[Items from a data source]
-=-=-

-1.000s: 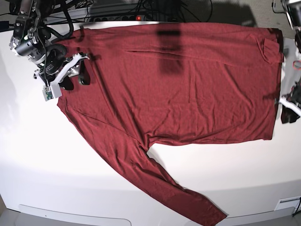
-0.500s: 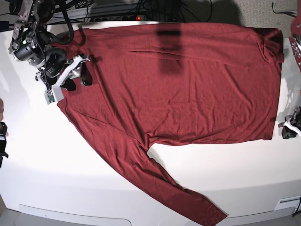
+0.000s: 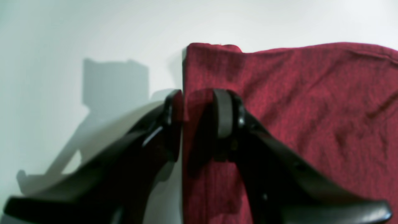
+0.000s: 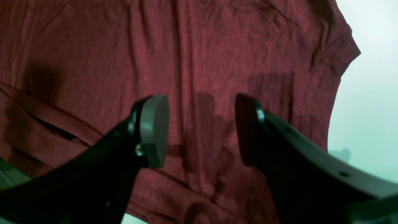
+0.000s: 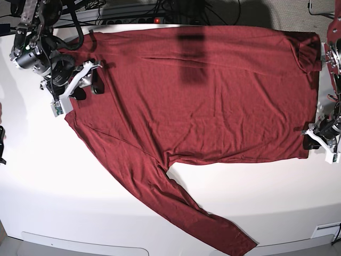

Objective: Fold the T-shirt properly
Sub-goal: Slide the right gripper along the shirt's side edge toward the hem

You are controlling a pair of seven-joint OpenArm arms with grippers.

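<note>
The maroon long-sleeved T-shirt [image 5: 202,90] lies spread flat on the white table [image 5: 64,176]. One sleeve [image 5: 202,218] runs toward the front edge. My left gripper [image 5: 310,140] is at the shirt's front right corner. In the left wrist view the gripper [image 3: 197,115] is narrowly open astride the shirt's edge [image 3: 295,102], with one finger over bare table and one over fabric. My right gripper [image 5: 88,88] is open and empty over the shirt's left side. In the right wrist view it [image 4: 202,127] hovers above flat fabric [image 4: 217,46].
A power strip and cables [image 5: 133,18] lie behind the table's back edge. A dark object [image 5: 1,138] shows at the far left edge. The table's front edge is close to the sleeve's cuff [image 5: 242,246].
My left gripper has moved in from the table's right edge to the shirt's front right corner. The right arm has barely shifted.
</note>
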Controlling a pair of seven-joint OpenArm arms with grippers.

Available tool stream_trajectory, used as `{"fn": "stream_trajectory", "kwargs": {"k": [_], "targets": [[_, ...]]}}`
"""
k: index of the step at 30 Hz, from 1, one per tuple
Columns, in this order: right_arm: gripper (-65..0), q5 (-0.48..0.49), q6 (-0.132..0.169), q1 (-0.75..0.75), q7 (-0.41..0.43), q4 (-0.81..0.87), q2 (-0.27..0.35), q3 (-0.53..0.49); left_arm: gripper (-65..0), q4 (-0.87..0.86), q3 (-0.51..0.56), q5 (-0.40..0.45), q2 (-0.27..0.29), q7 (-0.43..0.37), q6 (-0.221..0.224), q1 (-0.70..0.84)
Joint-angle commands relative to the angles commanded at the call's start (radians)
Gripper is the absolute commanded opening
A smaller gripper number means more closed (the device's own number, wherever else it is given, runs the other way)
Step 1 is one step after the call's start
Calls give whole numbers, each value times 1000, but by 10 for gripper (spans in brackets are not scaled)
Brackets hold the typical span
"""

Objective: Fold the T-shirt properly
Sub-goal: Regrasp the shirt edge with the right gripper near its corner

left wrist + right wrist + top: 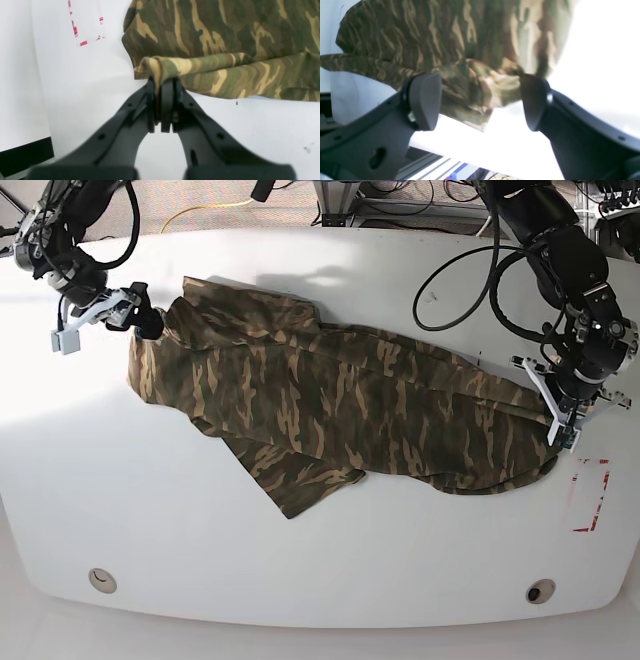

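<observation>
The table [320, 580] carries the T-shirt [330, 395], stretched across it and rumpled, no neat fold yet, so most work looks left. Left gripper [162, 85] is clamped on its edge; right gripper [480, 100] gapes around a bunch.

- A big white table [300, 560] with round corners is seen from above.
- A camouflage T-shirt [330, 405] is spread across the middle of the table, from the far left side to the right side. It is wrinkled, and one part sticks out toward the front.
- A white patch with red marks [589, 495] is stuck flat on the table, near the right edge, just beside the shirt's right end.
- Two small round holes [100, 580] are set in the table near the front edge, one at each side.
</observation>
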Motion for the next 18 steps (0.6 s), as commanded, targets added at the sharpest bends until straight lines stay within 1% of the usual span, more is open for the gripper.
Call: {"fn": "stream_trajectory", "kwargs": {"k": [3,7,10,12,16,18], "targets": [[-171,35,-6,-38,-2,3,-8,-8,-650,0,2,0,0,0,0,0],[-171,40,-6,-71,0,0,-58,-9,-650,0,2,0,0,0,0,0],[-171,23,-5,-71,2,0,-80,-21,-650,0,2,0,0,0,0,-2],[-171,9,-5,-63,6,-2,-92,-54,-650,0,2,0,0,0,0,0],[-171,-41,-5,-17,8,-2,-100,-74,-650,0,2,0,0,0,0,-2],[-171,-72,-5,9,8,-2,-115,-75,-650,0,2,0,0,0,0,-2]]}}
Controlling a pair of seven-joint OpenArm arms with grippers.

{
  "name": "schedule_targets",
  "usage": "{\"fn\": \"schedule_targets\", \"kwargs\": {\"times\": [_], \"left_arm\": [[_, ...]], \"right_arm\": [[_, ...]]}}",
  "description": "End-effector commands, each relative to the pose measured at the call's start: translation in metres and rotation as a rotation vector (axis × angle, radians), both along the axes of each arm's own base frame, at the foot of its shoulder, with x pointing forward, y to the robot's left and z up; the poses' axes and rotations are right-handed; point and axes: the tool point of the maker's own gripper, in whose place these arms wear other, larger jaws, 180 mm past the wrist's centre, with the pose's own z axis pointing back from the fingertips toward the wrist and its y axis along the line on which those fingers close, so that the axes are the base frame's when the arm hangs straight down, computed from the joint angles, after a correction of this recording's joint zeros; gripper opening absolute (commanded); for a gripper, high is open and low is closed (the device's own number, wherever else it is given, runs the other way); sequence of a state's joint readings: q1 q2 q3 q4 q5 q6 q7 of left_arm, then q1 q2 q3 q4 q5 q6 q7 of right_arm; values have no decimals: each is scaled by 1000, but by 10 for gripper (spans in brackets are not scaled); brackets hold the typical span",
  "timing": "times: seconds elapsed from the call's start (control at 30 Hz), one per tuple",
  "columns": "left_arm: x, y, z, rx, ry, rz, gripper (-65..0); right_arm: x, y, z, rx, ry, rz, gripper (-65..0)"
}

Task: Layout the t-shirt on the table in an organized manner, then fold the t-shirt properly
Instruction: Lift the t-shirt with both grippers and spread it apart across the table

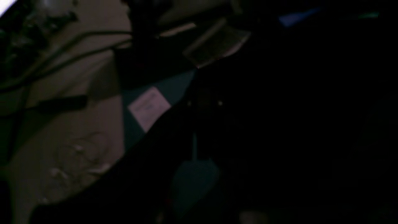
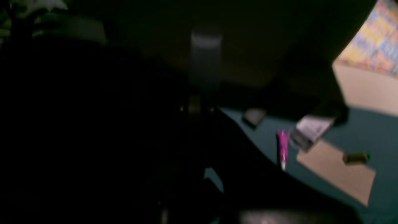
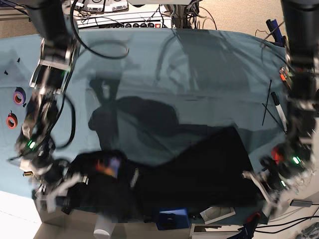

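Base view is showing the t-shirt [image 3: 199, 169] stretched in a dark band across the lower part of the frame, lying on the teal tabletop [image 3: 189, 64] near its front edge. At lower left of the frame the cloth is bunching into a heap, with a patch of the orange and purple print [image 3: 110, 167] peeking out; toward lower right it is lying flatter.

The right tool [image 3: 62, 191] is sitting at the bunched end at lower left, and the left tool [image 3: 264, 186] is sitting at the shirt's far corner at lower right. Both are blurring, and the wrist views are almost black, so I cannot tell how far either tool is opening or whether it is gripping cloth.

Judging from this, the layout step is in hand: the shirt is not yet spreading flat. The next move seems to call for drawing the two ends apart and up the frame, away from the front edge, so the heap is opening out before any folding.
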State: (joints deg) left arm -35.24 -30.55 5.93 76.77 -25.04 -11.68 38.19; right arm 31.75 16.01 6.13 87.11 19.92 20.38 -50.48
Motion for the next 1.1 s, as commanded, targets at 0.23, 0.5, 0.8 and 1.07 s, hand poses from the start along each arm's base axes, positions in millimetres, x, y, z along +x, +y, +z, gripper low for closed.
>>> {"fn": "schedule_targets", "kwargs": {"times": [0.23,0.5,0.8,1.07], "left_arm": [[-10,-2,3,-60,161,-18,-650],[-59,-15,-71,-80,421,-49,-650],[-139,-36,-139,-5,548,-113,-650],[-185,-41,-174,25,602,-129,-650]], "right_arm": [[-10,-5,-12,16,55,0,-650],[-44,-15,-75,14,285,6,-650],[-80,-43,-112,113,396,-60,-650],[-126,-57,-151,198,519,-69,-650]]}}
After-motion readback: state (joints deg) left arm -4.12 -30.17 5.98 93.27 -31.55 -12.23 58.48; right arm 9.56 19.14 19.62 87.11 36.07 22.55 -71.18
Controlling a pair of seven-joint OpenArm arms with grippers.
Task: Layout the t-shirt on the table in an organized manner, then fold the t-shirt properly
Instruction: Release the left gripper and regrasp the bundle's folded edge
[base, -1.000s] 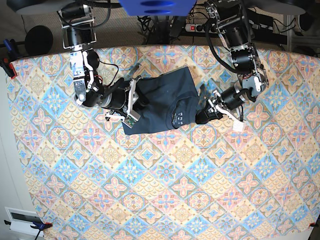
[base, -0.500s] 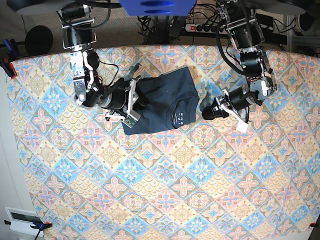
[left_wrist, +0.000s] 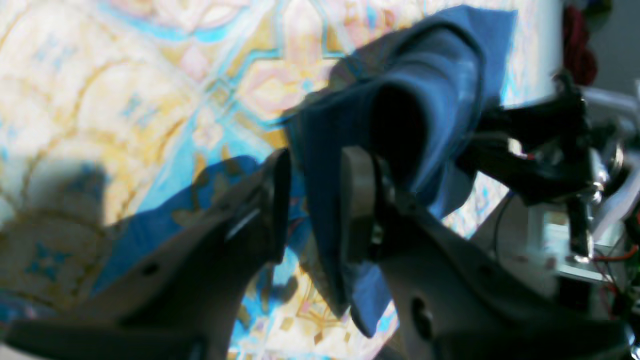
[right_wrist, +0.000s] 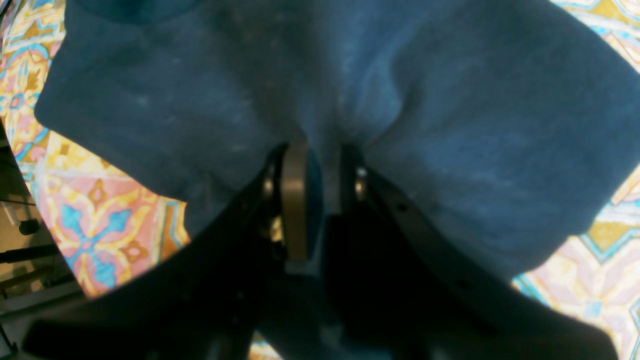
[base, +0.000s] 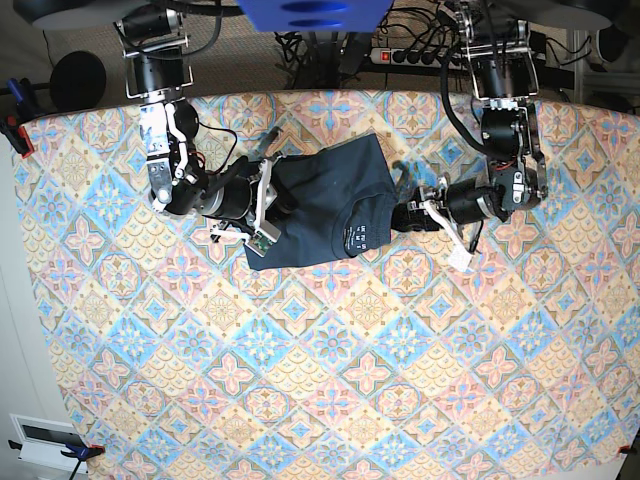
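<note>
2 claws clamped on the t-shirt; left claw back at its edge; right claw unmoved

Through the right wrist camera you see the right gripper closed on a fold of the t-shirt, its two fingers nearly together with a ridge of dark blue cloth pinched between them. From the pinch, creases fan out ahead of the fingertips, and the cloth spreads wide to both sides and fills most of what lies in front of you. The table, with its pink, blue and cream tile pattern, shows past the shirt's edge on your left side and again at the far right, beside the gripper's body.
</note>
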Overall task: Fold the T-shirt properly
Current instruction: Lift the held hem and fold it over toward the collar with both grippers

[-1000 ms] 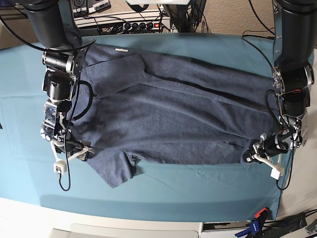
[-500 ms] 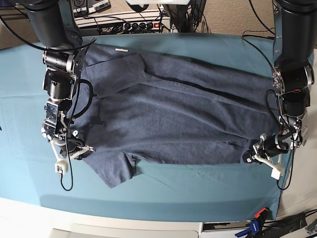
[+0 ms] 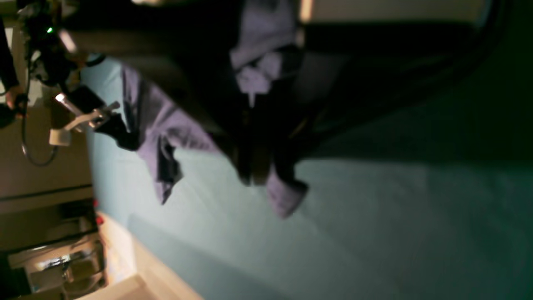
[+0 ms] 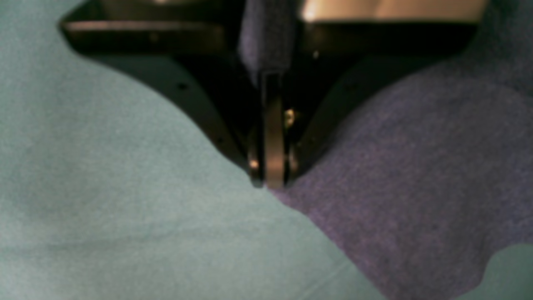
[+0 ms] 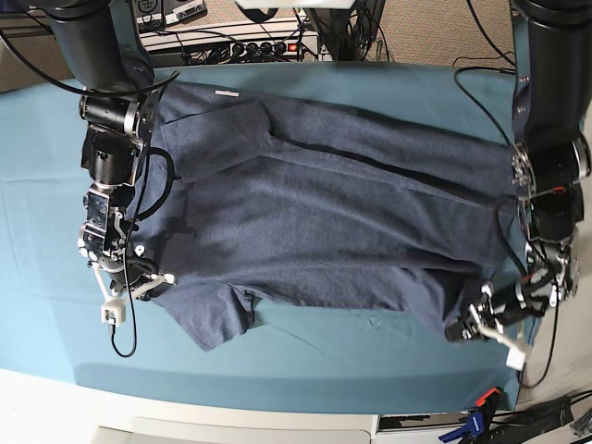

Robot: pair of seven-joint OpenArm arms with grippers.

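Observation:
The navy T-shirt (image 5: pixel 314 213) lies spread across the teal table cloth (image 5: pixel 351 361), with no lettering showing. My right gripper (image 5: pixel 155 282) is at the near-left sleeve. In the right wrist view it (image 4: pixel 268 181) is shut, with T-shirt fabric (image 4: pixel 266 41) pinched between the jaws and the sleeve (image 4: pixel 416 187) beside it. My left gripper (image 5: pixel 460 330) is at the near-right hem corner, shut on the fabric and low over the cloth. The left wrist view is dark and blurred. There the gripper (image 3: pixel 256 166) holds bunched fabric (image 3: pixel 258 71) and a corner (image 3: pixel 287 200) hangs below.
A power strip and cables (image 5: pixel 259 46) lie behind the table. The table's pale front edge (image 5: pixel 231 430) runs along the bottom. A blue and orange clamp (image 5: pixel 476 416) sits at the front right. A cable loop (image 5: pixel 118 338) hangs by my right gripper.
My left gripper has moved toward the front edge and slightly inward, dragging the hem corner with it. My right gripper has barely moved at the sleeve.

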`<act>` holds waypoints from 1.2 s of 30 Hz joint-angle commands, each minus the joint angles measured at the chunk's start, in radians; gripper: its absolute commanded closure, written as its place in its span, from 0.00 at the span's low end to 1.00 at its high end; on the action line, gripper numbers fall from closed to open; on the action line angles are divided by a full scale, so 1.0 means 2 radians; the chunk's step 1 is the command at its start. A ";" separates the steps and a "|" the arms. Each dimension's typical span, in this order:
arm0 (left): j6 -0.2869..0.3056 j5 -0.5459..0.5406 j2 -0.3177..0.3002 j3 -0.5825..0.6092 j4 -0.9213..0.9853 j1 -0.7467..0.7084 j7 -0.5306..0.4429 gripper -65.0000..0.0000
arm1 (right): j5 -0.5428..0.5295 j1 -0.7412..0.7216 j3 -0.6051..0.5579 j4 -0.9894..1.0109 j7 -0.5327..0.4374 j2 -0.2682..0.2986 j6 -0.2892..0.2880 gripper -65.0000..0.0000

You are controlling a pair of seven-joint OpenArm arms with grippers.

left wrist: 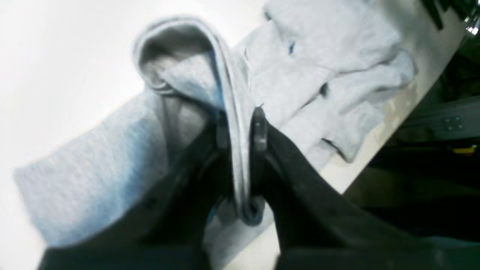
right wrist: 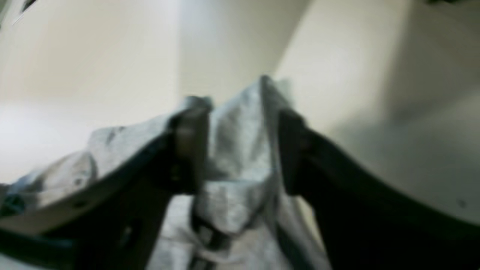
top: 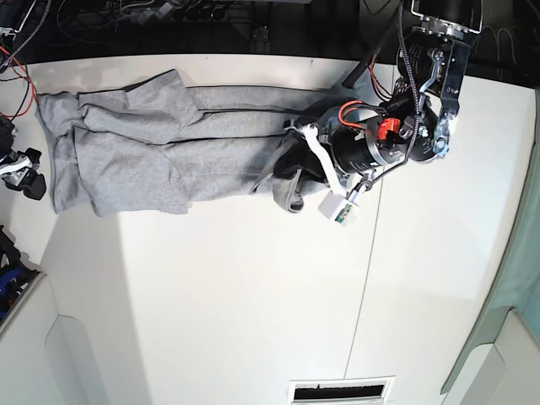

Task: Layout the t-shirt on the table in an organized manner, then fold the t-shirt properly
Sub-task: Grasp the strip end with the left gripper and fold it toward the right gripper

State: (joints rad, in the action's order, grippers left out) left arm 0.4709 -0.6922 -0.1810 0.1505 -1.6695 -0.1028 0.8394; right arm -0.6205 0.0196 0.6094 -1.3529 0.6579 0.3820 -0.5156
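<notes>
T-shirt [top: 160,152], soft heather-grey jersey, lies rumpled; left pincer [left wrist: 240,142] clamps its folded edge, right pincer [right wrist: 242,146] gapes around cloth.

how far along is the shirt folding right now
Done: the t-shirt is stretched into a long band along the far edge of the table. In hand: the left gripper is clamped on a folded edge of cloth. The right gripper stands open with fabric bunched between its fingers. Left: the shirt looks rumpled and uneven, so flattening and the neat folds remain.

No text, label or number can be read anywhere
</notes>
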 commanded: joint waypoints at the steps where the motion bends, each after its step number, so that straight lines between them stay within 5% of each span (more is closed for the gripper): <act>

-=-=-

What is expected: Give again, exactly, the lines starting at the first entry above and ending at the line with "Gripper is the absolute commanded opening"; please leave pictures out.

Response to this task:
-1.000s: 
-0.500s: 
+0.000s: 
+0.000s: 
+0.000s: 

Objective: Fold the T-shirt properly
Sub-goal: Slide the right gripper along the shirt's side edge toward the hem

You are controlling a pair of seven-joint OpenArm arms with grippers.

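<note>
The maroon long-sleeved T-shirt [image 5: 202,90] lies spread flat on the white table [image 5: 64,176]. One sleeve [image 5: 202,218] runs toward the front edge. My left gripper [image 5: 310,140] is at the shirt's front right corner. In the left wrist view the gripper [image 3: 197,115] is narrowly open astride the shirt's edge [image 3: 295,102], with one finger over bare table and one over fabric. My right gripper [image 5: 88,88] is open and empty over the shirt's left side. In the right wrist view it [image 4: 202,127] hovers above flat fabric [image 4: 217,46].
A power strip and cables [image 5: 133,18] lie behind the table's back edge. A dark object [image 5: 1,138] shows at the far left edge. The table's front edge is close to the sleeve's cuff [image 5: 242,246].
My left gripper has moved in from the table's right edge to the shirt's front right corner. The right arm has barely shifted.
</note>
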Controlling a pair of seven-joint OpenArm arms with grippers.

Available tool stream_trajectory, used as `{"fn": "stream_trajectory", "kwargs": {"k": [_], "targets": [[_, ...]]}}`
"""
k: index of the step at 30 Hz, from 1, one per tuple
Columns, in this order: right_arm: gripper (-65..0), q5 (-0.48..0.49), q6 (-0.132..0.169), q1 (-0.75..0.75), q7 (-0.41..0.43), q4 (-0.81..0.87), q2 (-0.27..0.35), q3 (-0.53..0.49); left_arm: gripper (-65..0), q4 (-0.87..0.86), q3 (-0.51..0.56), q5 (-0.40..0.45), q2 (-0.27..0.29), q7 (-0.43..0.37), q6 (-0.221..0.224), q1 (-0.70..0.84)
Joint-angle commands relative to the angles commanded at the call's start (radians)
Gripper is the absolute commanded opening

The output is now finished.